Algonquin has been conducting its Locker Protection Program for its fourth year in a row to make students more secure.
Although the college recommends students do not store valuables in their lockers, some are fitted with alarms to deter theft. Security declined to disclose the number of active alarms saying that it would help determine the probability of a locker having one. Random lockers across campus are fitted with alarms that will sound whenever a person tries to force them open.
Originally, the Locker Protection Program started at Carleton University but Algonquin has since adopted it.
“We put (posters) up every year, normally at the beginning of the year because the new students might simply not know what we have here,” said Jason Condon, the coordinator of investigations at campus security.
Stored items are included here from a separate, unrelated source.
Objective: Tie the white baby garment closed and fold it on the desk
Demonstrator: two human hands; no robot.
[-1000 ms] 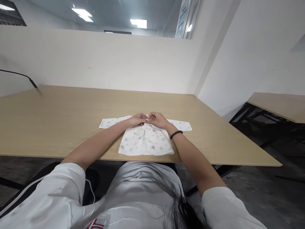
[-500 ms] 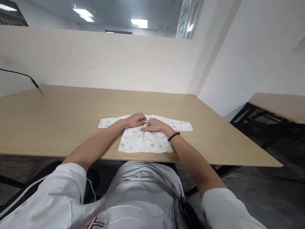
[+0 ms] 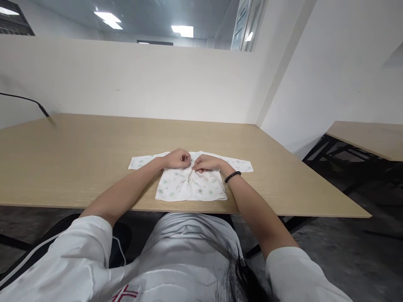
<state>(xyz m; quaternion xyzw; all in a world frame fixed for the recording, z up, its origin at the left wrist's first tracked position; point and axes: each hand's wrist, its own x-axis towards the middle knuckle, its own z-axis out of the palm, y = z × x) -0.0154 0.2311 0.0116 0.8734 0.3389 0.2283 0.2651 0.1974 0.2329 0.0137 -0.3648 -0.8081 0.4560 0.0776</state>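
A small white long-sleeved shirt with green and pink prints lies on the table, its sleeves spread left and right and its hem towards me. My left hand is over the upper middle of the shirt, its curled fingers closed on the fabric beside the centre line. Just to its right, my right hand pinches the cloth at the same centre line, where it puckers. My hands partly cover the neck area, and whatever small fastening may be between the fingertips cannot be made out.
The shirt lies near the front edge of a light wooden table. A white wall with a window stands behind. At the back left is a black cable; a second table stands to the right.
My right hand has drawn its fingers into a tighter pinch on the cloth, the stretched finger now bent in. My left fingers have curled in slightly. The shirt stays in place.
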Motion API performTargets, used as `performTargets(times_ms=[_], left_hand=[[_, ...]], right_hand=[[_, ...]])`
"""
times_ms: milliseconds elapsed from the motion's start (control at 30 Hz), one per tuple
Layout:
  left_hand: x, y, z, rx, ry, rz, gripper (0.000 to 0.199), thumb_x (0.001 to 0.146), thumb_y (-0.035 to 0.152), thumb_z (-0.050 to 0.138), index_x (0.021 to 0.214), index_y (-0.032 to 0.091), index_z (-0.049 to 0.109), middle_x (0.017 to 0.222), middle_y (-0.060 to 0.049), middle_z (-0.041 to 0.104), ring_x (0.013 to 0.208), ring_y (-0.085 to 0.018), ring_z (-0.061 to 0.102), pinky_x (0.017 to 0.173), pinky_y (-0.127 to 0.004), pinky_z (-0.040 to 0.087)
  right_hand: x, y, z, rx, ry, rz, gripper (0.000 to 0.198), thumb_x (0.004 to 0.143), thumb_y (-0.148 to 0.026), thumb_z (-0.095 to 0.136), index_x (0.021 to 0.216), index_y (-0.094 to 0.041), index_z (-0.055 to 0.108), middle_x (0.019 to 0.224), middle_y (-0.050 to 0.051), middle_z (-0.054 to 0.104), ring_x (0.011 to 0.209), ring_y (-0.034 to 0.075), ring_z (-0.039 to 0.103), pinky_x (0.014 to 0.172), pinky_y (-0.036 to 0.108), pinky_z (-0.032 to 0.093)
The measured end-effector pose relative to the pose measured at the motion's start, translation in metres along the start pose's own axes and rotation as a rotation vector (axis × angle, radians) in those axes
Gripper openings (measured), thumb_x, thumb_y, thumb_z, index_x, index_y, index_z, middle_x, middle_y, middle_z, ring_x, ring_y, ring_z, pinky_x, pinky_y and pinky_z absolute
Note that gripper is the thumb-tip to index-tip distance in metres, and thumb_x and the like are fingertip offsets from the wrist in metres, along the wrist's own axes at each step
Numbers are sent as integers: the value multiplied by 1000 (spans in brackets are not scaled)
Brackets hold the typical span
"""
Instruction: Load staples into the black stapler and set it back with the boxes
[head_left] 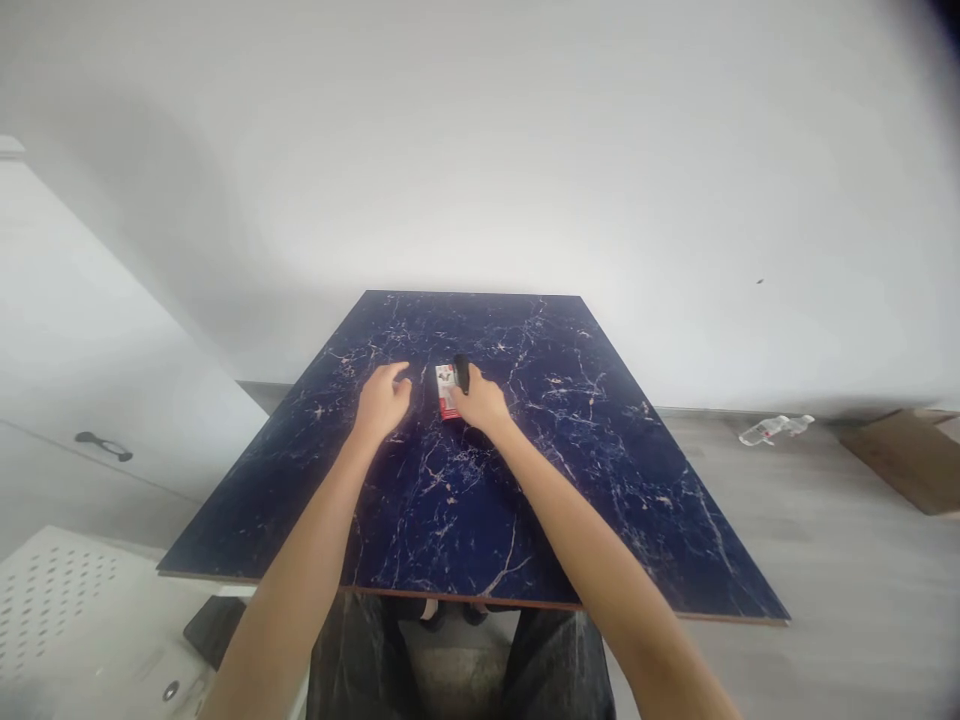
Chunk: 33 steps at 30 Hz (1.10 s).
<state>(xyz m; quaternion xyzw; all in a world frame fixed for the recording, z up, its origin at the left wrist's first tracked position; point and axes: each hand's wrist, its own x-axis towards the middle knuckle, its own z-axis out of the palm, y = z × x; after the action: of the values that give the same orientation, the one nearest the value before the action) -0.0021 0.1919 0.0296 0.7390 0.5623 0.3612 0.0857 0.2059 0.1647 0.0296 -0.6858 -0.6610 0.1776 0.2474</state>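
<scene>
A small red-and-white box (446, 388) with a dark picture printed on it is on the blue marble-patterned table (465, 510), near the middle. My right hand (482, 400) is closed round a small black object (462, 370) just beside the box. Its thumb reaches to the box's right side. What kind of thing the black object is, I cannot make out, since my fingers cover its lower part. To the left of the box, my left hand (383, 402) hovers over or rests on the tabletop, fingers and thumb apart, holding nothing.
A pale wall (480, 150) rises behind the table. On the left are a white cabinet with a dark handle (103, 446) and a white perforated panel (52, 590). Clear plastic bottles (776, 429) and a cardboard box (904, 455) lie on the floor at right.
</scene>
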Motion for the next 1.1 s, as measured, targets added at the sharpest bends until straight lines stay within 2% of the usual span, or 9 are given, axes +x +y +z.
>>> performTargets(times_ms=[167, 300, 400, 533, 600, 700, 800, 933, 1100], left_hand=[[12, -26, -29, -70, 188, -136, 36, 91, 19, 53, 123, 19, 69, 127, -8, 72, 97, -22, 71, 102, -39, 54], [13, -43, -41, -82, 238, -237, 38, 92, 19, 48, 125, 21, 68, 128, -7, 71, 100, -22, 70, 102, -38, 53], [7, -67, -48, -31, 243, -271, 39, 92, 21, 47, 125, 21, 68, 128, -9, 71, 111, -25, 68, 107, -42, 50], [-10, -104, -64, 10, 188, -324, 34, 93, 27, 50, 116, 22, 74, 126, -9, 72, 124, -30, 63, 113, -49, 45], [-19, -114, -69, -17, 119, -299, 32, 94, 31, 51, 113, 24, 76, 125, -7, 73, 123, -29, 63, 113, -49, 45], [-28, -112, -69, 13, 15, -111, 31, 92, 38, 59, 114, 26, 77, 129, -7, 71, 125, -29, 61, 115, -48, 42], [-31, -101, -62, 109, -52, 24, 36, 87, 44, 70, 116, 26, 77, 134, -8, 69, 132, -33, 55, 118, -51, 38], [-30, -96, -59, 139, -62, 68, 32, 89, 41, 67, 115, 26, 77, 134, -8, 69, 132, -33, 54, 118, -50, 37], [-28, -99, -64, 111, -30, 66, 32, 90, 37, 61, 115, 23, 77, 119, -8, 75, 121, -31, 62, 115, -48, 40]], right_hand=[[8, -63, 40, 108, -78, -72, 55, 102, -45, 45, 142, -9, 46, 124, 22, 72, 115, 37, 70, 103, 48, 50], [8, -102, 72, 206, -112, -107, 57, 103, -42, 40, 146, -6, 43, 132, 24, 67, 121, 36, 67, 105, 48, 50], [11, -115, 88, 238, -113, -178, 55, 99, -34, 47, 148, -9, 47, 139, 20, 64, 126, 33, 64, 108, 45, 49], [34, -103, 97, 294, 8, -133, 35, 97, -21, 45, 122, -20, 68, 122, 8, 75, 115, 24, 69, 105, 37, 52], [51, -90, 99, 330, 49, -120, 38, 93, -17, 51, 127, -18, 67, 125, 7, 74, 111, 21, 71, 105, 33, 51], [70, -74, 103, 376, -19, -241, 54, 87, -7, 54, 139, -19, 62, 134, 6, 71, 109, 17, 72, 108, 29, 49], [78, -65, 107, 431, -92, -333, 60, 86, -3, 52, 143, -22, 60, 135, 3, 71, 113, 15, 71, 110, 27, 48], [77, -62, 109, 437, -115, -400, 58, 88, -6, 57, 142, -25, 61, 130, 1, 73, 109, 15, 72, 108, 28, 50], [77, -62, 108, 346, -90, -409, 40, 93, -17, 61, 132, -25, 68, 125, 3, 74, 108, 18, 71, 105, 32, 52]])
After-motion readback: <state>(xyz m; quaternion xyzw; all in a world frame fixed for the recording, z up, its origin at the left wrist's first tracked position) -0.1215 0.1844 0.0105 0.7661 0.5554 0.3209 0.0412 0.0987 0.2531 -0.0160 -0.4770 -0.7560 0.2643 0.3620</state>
Although the posters around campus informing students of the program say this program is new, it has been in effect for four years. Condon says if more students are made aware of the program it will help deter any potential theft.
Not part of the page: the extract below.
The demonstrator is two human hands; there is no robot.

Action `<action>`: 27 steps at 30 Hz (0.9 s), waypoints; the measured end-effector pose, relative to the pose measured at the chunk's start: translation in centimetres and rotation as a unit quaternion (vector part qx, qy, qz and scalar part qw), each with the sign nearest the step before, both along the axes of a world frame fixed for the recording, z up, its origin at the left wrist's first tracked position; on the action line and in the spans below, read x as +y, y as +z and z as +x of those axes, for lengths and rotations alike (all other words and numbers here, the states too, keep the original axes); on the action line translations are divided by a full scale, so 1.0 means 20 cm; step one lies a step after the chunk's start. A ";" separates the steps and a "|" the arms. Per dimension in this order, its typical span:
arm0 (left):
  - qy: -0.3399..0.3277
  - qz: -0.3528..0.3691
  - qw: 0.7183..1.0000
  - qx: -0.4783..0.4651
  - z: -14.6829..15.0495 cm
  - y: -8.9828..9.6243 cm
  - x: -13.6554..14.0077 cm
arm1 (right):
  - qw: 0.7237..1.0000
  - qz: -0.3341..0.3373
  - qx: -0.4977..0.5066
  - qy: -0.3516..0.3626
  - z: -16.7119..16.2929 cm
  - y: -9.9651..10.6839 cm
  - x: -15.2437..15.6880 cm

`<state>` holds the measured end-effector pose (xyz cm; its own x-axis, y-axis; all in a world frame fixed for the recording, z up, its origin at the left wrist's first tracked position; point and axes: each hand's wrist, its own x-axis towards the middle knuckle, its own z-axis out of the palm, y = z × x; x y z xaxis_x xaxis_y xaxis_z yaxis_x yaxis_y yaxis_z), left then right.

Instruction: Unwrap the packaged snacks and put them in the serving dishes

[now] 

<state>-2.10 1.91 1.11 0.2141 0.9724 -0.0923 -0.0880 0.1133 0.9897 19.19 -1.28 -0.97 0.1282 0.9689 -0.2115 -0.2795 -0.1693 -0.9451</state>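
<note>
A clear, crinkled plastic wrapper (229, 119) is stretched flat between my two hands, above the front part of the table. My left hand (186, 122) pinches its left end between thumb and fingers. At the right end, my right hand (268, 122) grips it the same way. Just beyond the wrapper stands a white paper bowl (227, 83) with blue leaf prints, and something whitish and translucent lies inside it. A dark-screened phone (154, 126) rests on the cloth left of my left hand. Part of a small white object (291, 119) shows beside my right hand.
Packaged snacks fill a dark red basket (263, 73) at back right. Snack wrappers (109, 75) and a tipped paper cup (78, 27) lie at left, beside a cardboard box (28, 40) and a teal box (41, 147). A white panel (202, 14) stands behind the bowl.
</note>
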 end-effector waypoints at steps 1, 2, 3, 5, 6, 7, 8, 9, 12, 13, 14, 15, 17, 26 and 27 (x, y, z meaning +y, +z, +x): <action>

“Certain lockers might be rented out so they’ll go in lockers that are not being used” said Condon.
Lockers in changing rooms that are not assigned to anyone may also be equipped with them.
The Ottawa campus has nearly 6,000 lockers and approximately 4,000 of them are rented out every semester. They may also be shifted to other areas to reduce the probability of a location being compromised.
“There will be a certain sense of randomness, however if there is a reported theft in a certain area then we may target that area,” said Condon.
Condon said that security examines all the technology available to them and utilizes what they see fit to protect students.
The college recommends that students use proper locks to secure their lockers. Cheaper locks may be easily forced open and more expensive locks may be difficult to remove if they are defective.
“Our policy is that you shouldn’t place your valuables in lockers and if you have to than make sure you can get some sort of coverage from home insurance,” said Roch Lafond, manager at parking, lockers, coin-ops and card services.
Lafond said that the college has this program because lockers are not completely secure and some students will still insist on storing their valuable in their lockers.
“A lot of people live out of their locker; we don’t encourage that in any way” said Lafond.
The college also discourages students from sharing lockers because of the increased security risk.